Show every line of the data that contains the string "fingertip".
>>
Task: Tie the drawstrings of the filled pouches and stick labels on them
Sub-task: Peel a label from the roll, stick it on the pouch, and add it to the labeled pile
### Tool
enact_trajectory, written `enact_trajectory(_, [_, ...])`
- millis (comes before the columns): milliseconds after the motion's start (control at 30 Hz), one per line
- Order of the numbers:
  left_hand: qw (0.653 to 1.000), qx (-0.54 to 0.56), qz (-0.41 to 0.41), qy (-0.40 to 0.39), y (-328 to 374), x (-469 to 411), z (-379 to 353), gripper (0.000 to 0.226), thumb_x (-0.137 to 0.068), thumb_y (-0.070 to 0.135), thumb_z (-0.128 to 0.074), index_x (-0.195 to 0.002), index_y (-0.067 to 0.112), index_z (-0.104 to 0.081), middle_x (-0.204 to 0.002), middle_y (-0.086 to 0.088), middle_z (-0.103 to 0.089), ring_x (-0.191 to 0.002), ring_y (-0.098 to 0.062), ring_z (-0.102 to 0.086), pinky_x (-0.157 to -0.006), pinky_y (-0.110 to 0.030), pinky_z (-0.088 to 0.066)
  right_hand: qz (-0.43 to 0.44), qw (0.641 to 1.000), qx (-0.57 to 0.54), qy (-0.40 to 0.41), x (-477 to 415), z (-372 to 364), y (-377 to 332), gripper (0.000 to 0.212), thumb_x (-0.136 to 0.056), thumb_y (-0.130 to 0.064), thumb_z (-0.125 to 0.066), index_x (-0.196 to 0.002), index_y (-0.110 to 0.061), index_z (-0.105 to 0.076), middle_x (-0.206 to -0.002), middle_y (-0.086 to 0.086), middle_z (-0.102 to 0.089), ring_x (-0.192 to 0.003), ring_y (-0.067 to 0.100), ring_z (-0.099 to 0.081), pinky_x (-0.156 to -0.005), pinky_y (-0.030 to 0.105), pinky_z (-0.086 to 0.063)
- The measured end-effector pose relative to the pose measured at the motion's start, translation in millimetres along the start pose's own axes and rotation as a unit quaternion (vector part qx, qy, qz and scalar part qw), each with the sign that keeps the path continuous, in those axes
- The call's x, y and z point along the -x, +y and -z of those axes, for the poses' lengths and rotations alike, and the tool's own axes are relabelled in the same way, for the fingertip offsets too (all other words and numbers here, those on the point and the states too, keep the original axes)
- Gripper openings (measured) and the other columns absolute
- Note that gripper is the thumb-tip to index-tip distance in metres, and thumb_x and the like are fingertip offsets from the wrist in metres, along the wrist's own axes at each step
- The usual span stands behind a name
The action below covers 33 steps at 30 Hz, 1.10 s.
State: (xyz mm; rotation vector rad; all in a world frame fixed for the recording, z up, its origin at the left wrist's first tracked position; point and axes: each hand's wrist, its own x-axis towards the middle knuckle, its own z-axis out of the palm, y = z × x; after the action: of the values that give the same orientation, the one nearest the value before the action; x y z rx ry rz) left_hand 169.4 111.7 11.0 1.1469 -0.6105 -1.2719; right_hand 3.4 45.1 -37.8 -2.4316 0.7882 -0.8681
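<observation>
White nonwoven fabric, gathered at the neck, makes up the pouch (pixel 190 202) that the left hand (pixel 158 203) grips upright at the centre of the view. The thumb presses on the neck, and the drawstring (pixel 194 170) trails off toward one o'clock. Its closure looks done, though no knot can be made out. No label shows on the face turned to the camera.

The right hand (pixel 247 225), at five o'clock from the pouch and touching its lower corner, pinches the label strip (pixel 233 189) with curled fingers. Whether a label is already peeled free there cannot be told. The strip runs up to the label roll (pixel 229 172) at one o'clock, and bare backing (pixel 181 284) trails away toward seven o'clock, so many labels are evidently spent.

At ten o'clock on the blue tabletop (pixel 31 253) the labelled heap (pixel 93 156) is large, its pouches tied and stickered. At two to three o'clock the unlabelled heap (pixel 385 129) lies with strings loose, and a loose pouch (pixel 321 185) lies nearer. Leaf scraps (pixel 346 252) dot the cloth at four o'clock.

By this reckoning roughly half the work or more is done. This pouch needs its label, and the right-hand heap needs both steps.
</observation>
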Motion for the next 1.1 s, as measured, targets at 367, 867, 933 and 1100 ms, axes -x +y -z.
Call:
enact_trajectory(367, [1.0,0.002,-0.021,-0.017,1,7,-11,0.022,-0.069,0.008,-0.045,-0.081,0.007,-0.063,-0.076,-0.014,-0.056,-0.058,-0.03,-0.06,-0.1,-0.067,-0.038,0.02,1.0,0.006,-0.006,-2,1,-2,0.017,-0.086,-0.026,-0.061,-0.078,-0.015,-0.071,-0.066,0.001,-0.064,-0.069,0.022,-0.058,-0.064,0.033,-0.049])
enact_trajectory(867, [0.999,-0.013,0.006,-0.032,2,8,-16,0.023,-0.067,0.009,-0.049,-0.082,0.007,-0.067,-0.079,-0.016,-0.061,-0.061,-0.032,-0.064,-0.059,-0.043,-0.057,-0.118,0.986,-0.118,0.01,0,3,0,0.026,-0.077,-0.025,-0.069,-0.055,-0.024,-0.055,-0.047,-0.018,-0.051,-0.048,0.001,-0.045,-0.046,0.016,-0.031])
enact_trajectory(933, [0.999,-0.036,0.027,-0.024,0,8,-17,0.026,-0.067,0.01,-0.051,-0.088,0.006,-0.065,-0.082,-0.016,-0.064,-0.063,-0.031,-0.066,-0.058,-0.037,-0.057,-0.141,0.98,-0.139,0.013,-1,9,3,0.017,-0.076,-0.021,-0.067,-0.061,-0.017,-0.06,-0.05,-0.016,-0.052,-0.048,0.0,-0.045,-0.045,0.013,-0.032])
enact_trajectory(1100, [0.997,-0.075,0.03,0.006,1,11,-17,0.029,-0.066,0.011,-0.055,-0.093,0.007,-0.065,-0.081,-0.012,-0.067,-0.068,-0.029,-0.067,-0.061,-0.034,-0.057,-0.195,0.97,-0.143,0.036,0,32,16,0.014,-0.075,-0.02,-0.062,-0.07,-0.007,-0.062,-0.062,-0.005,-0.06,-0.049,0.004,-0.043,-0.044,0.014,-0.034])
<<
## ANSWER TO THE EXERCISE
- The call's x, y and z point along the -x, +y and -z of those axes, for the poses' lengths and rotations alike, and the tool's own axes are relabelled in the same way, for the fingertip offsets too (all other words and numbers here, those on the point and the states too, keep the original axes)
- Note that gripper is the thumb-tip to index-tip distance in metres, and thumb_x and the like are fingertip offsets from the wrist in metres, along the wrist's own axes at each step

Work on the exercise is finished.